Seulas senyum getir tergores di parasku yang mengeras. "Senang atau tidak senang, ini masih rumahku!" jawabku ketus.

Suci Batrisyia tersentak. Wajahnya pias. Wajah muram itu bertambah muram. Namun, itu tak lama. Ia kemudian menjawab dengan tenang. "Ya aku tahu itu, Mas. Apakah Mas ingin aku pergi dari sini?"

Bukan itu jawaban yang aku inginkan. Seolah ia berhak datang dan pergi sesukanya dari hidupku.

"Ckckckck, pasti kamu merasa luar biasa hebat. Bisa pergi kapan pun kamu suka. Jangan-jangan kamu menikah denganku hanya untuk bikin alibi?"

"Alibi apa, Mas?" Ia memasang wajah polos. Seolah benar tak tahu.
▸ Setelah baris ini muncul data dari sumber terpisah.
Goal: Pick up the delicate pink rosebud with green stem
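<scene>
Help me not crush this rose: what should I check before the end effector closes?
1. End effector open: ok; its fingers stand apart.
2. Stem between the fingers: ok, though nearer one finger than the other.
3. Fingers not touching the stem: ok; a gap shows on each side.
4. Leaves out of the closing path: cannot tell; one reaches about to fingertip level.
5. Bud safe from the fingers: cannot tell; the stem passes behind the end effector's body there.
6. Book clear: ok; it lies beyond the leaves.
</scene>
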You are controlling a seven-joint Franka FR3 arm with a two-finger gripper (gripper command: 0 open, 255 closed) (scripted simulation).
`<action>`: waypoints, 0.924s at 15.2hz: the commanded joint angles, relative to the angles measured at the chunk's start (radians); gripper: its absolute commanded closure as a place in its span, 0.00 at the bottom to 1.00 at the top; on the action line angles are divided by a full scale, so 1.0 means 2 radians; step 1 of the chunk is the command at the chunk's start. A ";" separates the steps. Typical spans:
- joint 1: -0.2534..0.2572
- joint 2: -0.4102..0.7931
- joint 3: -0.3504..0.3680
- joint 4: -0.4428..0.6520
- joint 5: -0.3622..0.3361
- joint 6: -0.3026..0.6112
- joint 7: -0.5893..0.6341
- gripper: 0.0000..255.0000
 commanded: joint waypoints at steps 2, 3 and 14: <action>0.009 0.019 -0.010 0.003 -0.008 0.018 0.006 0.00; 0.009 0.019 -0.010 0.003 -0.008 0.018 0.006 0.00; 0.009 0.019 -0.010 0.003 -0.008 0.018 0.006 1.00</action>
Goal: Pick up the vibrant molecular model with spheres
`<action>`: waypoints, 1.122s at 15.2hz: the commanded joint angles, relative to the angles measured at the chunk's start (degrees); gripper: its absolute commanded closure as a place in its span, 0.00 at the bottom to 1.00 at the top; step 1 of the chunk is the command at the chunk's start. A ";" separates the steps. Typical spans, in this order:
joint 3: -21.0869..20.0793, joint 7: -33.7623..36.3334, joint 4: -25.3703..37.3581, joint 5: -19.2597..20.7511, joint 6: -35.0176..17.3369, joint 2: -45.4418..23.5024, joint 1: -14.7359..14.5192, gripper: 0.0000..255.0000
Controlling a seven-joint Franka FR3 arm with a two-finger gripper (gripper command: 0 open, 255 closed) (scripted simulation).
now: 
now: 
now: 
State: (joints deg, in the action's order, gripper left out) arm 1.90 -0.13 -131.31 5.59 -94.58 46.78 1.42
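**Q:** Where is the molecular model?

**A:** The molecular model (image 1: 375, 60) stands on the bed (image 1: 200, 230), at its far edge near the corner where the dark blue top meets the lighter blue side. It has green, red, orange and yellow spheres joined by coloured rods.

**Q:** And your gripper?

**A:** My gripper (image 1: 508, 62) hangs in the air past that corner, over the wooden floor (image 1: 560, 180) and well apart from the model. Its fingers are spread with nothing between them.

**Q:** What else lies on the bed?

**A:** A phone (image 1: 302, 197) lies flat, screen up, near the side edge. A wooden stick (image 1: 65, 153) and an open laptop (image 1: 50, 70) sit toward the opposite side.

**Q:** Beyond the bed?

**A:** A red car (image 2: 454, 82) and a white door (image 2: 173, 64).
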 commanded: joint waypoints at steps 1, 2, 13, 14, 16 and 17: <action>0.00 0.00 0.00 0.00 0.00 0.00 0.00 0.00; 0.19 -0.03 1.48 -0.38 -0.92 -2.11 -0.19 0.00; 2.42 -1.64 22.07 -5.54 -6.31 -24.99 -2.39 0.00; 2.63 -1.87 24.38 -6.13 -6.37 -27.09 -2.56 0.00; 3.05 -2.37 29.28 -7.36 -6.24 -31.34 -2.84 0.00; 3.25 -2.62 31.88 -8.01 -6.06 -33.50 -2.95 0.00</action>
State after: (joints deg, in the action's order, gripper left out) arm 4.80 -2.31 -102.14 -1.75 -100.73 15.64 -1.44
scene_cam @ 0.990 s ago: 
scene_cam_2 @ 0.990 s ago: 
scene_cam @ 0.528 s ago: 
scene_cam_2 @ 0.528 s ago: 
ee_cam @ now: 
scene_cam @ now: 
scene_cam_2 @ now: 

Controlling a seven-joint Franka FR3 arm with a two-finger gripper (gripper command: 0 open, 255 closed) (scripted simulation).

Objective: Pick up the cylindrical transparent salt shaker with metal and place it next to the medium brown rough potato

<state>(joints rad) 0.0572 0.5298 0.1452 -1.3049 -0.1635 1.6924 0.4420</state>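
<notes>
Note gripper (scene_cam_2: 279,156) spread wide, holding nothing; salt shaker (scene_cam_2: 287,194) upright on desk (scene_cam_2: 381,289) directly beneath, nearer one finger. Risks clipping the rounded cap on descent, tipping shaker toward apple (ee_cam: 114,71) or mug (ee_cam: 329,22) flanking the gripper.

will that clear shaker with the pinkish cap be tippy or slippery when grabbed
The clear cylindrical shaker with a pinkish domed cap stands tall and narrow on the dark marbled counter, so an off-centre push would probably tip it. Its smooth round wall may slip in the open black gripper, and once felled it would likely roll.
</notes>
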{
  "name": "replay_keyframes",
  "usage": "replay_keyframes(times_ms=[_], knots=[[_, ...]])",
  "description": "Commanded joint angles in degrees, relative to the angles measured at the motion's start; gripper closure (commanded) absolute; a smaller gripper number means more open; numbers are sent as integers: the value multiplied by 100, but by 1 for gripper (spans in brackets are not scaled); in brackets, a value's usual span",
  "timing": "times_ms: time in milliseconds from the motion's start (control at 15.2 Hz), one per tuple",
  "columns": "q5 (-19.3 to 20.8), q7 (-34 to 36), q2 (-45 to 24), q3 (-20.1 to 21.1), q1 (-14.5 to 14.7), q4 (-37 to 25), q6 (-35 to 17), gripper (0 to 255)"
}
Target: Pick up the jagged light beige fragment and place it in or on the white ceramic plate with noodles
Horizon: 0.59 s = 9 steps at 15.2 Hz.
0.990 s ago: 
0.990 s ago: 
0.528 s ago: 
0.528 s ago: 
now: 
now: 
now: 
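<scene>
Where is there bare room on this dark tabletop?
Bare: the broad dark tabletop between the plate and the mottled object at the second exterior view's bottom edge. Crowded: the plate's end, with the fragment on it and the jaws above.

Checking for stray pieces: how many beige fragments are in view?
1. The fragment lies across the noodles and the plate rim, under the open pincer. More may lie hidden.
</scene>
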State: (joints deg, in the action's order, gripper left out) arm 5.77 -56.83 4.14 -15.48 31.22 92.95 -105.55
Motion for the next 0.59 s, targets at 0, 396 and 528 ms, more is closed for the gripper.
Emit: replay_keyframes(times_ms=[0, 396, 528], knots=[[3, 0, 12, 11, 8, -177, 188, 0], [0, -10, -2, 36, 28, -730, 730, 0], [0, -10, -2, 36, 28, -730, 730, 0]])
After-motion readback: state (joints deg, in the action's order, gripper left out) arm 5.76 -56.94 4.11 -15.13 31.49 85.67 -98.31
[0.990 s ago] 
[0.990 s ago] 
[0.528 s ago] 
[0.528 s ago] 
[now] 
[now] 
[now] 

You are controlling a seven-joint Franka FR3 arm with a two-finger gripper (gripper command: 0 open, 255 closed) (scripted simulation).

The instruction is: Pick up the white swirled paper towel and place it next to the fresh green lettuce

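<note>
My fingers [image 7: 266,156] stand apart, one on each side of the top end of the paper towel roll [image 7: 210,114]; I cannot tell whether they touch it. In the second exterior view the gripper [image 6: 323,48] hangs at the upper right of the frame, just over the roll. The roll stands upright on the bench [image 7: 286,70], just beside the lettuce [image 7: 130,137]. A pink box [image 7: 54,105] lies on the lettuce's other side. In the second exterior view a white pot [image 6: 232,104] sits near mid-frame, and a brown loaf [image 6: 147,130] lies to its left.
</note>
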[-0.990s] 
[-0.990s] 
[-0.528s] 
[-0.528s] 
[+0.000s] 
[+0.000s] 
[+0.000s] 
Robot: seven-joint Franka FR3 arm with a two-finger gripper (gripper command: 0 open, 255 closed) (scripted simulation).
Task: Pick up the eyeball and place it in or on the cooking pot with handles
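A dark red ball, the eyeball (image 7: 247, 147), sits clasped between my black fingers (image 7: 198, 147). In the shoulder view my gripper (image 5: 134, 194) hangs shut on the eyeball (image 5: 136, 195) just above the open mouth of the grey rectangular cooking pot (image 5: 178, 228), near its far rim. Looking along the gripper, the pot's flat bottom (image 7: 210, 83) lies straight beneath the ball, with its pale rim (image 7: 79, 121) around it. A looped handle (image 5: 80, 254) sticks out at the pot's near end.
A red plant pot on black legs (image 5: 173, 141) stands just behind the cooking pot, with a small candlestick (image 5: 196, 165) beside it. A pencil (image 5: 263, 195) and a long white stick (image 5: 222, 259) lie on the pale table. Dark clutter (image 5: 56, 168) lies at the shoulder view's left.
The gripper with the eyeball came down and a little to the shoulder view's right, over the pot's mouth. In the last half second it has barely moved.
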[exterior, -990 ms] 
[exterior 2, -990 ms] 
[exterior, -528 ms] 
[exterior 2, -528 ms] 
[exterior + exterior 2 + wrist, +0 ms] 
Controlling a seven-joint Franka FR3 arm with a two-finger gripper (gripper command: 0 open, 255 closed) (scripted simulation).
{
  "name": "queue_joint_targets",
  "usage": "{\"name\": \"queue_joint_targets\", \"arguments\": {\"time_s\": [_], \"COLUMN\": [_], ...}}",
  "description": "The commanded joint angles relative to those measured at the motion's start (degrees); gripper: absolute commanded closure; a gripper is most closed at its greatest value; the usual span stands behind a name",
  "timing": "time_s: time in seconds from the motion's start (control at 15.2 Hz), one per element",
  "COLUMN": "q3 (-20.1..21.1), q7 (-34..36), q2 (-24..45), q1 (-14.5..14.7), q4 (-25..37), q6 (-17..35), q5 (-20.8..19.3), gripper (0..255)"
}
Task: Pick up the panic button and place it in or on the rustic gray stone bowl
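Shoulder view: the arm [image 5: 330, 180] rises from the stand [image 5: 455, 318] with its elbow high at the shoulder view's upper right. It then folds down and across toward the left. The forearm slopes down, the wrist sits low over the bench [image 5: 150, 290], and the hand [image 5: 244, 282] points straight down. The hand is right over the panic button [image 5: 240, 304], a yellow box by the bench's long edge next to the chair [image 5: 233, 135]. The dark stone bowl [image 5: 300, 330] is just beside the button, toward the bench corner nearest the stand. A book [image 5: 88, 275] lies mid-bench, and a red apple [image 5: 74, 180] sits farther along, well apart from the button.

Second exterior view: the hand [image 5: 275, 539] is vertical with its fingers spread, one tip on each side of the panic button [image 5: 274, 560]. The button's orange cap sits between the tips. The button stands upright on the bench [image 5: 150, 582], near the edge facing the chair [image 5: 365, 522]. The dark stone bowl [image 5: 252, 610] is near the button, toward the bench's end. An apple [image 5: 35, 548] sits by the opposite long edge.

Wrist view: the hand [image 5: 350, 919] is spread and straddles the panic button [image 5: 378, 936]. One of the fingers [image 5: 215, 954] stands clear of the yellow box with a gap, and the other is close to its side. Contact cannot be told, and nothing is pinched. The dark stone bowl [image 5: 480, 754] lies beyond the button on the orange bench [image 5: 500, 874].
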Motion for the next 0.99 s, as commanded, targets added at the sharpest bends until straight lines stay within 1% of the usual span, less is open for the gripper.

Baiknya, kukeluarkan seluruh beban di hati padanya. Gadis yang membuatku kecewa. Semua kalimatku penuh tuduhan. Namun sesungguhnya, itu hanya bentuk perlindungan diri yang kubangun, agar harga diriku sebagai lelaki tak jatuh di hadapannya.

Lelah setelah semua resah kuungkap. Semua tanyaku dijawabnya dengan kebisuan. Hanya suaraku yang memenuhi ruangan tanpa menemukan pembelaan.

Aku duduk di sofa dan mendesah kalah. Percuma melawan gadis ini, gadis yang angkuh, yang tak merasa salah telah menyembunyikan rahasia. Bahkan menyamakan statusku yang tak perjaka dengan statusnya sebagai gadis tak perawan.

Aku tidak bisa membuat dia bicara. Apa yang ia alami di masa lalu? Bisakah katakan sesuatu untuk menentramkan batinku?

Suci ... dia masih berdiri membisu. Tapi matanya mulai berkaca-kaca. Mungkin ia iba melihatku putus asa. Akulah pria pecundang yang tak mendapatkan rasa hormat dari istrinya.

Apa maumu Suci? Katakan! Haruskah aku menyerah denganmu? Pikiran itu membuatku mendengus kesal.

"Baiklah aku tanya terakhir kali. Apakah kamu mau kita bercerai?"